Despite the fact that Rainoart [a comic giant in Aliscans] and Ascopart [giant in Bevis of Hampton] are trained into the proper contours of chivalric masculinity, neither ultimately coincides with the subject-position of his mentor. Something in the nature of their bodies resists incorporation into a wholly human frame of reference -- resists, in fact, any static structuration at all. Ascopart betrays his master, Rainoart never learns the grace that signals fully successful embodiment. Neither giant comprehends what it means to be confortable dans sa peau, at home in one's body, because neither is able to materialize precisely those limits which precipitate an "individual" from the intersubjective network. If Ascopart and Rainoart figure the giant who is the intimate stranger at the heart of the romance knight, they also suggest that embodiment is a never-final process in which one body forms a circuit with another, losing its autonomy through a touch that is surprising, disturbing, alluring. Read back from the "perfect" body of the chivalric hero, the giant is simply the body under process; divorced from teleology, however, the giant is the non-totalized body in its pure potentiality, the site where everything that exceeds containment in the chivalric matrix becomes possible again. The giant suggests that there is more to human corporeality than any reduction into systematicity (psychoanalytic, historical, biological) can measure. Primal monster lurking at every origin, the giant declares that identity is something larger and more multiple than residing as a lonely individual in some merely human frame.
In other words, the giant insists that because desire is caught up in and dispersed throughout a mobile network of bodies, objects, temporalities and subjectivities, identity is always larger than any singular body that would circumscribe its trajectory. Proper identities can be culturally constructed and socially promulgated, but they do not always manage to capture desire within their limited contours. It may well be, for example, that the bond of intimacy which unites hero to giant is something in excess of mutual friendship. The giant's body is always an overly sexual body, as his repeated connection to promiscuous incubi attests. What has not yet been remarked, however, is the way in which the giant's hypersexuality becomes increased in romance through his racial alterity. Like their evil comperes, Rainoart and Ascopart are Saracens -- that is, Muslims. As John Boswell has demonstrated, medieval polemic characterized Saracen bodies as immoderately erotic: adulterers, polygamists, sodomites. Guibert of Nogent declared that Saracens were not satisfied with possessing numerous wives, but also were "sullied by uncleanliness with men," while Jacques de Vitry claimed that Muhammad had "popularized the vice of sodomy among his people, who sexually abuse not only both genders but even animals." In the Western medieval imaginary, the Saracen is characterized by a voluptuous physicality which "normal" heterosexuality fails to contain. His voracious desire alights indiscriminately upon a multitude of bodies, violating the regulation of difference by ignoring the "natural" constraints of gender, species, race. How much more excessive, then, must be the sexualized body of the Saracen giant.
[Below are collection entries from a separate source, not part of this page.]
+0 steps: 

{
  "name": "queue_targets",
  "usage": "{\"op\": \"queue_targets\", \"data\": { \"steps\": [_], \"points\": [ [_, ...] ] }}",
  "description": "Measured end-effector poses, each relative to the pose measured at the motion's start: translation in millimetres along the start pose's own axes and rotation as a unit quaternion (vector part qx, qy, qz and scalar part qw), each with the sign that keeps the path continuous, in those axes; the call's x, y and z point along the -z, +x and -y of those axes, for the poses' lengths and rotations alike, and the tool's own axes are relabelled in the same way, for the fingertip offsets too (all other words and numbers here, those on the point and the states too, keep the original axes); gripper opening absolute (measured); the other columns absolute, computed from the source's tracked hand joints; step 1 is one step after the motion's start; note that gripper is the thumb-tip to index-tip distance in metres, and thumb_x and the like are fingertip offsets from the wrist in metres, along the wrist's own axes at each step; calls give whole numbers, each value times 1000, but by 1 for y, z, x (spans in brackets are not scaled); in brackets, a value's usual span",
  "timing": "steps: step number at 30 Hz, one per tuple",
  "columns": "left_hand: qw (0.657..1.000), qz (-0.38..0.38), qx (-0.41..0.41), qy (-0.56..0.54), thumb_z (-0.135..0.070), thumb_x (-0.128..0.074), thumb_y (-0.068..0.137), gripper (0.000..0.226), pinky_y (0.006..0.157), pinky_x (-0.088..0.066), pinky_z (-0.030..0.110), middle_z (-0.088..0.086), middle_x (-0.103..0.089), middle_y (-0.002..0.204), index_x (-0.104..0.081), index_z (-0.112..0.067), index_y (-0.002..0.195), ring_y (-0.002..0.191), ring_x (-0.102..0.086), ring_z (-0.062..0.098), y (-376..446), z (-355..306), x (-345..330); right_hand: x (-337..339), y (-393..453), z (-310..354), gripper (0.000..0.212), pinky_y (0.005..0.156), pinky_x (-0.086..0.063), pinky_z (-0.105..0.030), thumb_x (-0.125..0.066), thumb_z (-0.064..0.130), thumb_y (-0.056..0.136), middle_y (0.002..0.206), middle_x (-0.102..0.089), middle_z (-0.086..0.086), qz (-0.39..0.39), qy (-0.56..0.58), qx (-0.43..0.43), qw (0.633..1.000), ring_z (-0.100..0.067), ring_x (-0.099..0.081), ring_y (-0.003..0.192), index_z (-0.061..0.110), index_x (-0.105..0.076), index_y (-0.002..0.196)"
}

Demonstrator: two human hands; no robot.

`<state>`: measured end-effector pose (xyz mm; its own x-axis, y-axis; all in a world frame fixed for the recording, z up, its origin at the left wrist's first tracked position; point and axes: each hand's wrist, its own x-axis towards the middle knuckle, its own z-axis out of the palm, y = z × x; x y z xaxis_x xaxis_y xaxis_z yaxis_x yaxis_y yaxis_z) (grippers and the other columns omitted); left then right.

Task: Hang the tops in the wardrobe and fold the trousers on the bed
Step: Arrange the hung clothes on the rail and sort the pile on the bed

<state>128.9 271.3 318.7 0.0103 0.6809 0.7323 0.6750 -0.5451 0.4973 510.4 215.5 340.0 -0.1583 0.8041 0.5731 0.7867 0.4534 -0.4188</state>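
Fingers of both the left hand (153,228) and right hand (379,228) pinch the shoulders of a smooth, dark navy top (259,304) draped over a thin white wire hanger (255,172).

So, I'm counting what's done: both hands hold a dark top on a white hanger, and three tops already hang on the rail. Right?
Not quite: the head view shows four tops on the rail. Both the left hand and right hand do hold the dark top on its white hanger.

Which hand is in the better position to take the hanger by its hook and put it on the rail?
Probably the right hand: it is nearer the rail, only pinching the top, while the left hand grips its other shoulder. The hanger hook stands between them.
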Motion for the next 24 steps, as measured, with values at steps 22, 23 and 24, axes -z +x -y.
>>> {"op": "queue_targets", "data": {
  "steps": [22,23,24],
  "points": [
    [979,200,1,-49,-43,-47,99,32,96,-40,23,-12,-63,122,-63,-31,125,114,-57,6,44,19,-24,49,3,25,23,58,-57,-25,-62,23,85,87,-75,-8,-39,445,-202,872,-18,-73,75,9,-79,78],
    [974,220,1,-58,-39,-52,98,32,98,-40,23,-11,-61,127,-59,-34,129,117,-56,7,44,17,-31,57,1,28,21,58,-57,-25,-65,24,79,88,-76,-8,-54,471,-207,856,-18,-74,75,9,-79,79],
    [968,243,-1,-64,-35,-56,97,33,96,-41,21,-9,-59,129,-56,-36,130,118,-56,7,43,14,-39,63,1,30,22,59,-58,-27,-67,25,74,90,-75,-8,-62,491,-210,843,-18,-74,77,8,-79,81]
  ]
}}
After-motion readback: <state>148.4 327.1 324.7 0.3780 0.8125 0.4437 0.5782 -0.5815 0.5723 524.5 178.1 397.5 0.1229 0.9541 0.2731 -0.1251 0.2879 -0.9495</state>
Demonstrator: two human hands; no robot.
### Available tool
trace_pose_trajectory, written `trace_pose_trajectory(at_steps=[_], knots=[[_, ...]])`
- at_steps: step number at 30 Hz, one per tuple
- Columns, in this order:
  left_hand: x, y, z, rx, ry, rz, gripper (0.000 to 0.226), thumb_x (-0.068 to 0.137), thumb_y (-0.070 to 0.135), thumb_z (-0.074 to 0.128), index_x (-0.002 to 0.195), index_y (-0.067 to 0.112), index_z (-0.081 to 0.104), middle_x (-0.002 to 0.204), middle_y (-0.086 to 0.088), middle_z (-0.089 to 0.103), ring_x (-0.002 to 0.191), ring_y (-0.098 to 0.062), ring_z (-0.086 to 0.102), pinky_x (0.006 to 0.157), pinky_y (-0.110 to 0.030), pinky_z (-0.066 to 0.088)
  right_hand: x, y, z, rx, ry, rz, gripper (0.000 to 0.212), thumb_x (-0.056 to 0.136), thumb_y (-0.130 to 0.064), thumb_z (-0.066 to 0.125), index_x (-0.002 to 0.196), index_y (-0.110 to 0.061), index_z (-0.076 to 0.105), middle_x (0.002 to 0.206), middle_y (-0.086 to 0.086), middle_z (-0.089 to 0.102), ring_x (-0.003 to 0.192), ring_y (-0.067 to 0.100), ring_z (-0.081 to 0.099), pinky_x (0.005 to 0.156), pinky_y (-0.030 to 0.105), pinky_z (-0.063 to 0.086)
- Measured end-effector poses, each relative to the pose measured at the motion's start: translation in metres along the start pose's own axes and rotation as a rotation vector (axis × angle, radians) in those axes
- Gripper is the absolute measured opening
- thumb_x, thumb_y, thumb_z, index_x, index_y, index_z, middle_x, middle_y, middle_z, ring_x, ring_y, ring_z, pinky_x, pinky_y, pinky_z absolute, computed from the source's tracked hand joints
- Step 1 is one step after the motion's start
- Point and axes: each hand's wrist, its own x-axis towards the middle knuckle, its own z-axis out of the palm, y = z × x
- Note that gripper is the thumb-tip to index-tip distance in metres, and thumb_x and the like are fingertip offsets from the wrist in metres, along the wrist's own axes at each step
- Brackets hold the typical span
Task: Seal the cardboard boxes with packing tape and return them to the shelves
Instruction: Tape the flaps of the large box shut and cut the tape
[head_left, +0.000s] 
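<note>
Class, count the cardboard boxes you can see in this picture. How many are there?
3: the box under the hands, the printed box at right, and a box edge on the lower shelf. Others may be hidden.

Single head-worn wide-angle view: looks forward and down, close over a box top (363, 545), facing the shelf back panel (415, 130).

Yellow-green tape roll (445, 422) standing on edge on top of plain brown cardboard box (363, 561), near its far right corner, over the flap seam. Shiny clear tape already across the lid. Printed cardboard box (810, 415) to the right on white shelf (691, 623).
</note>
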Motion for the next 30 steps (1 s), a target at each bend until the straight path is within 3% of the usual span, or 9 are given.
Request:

Extimité has been glossed throughout this book as "external intimacy" or "intimate alterity." This strangely foreign, disturbingly familiar site could be pushed out from its embedment in Lacanian psychoanalytic theory and be allied with what the term queer has come to signify within postmodern identity theory. A site which is perturbing, disruptive, and at the same time attractive, the queer functions as both secret inside and forbidden exterior to all that is straight and normal. The disavowed progeny of abjection and heteronormativity, the queer designates a supposedly "unlivable" space, and yet the production of this impossible realm marks a foundational moment for the identities which attempt to exclude it. The queer can thus become a contestatory point of resistance to systemization, as well as a powerful site from which to deconstruct dominant ideologies: "in contrast to the stabilizing categories of identity politics, the term 'queer' would resist nominalization, functioning as an adjective, adverb, even verb, stressing epistemology rather than ontology" (Burger, "Queer Chaucer" 156). Jonathan Dollimore describes the queer's gendered effects as repeatedly unsettling "the very opposition between the dominant and the subordinate," and labels it "sexual dissidence" (Sexual Dissidence 21). Carolyn Dinshaw gives the queer an ontologically unruly definition:
Queerness works by contiguity and displacement, knocking signifiers loose, ungrounding bodies, making them strange; it works in this way to provoke perceptual shifts and subsequent corporeal response in those touched ... It makes people stop and look at what they have been taking as natural, and it provokes inquiry into the ways that 'natural' has been produced by particular discursive matrices of heteronormativity. ("Chaucer's Queer Touches / A Queer Touches Chaucer" 76-77)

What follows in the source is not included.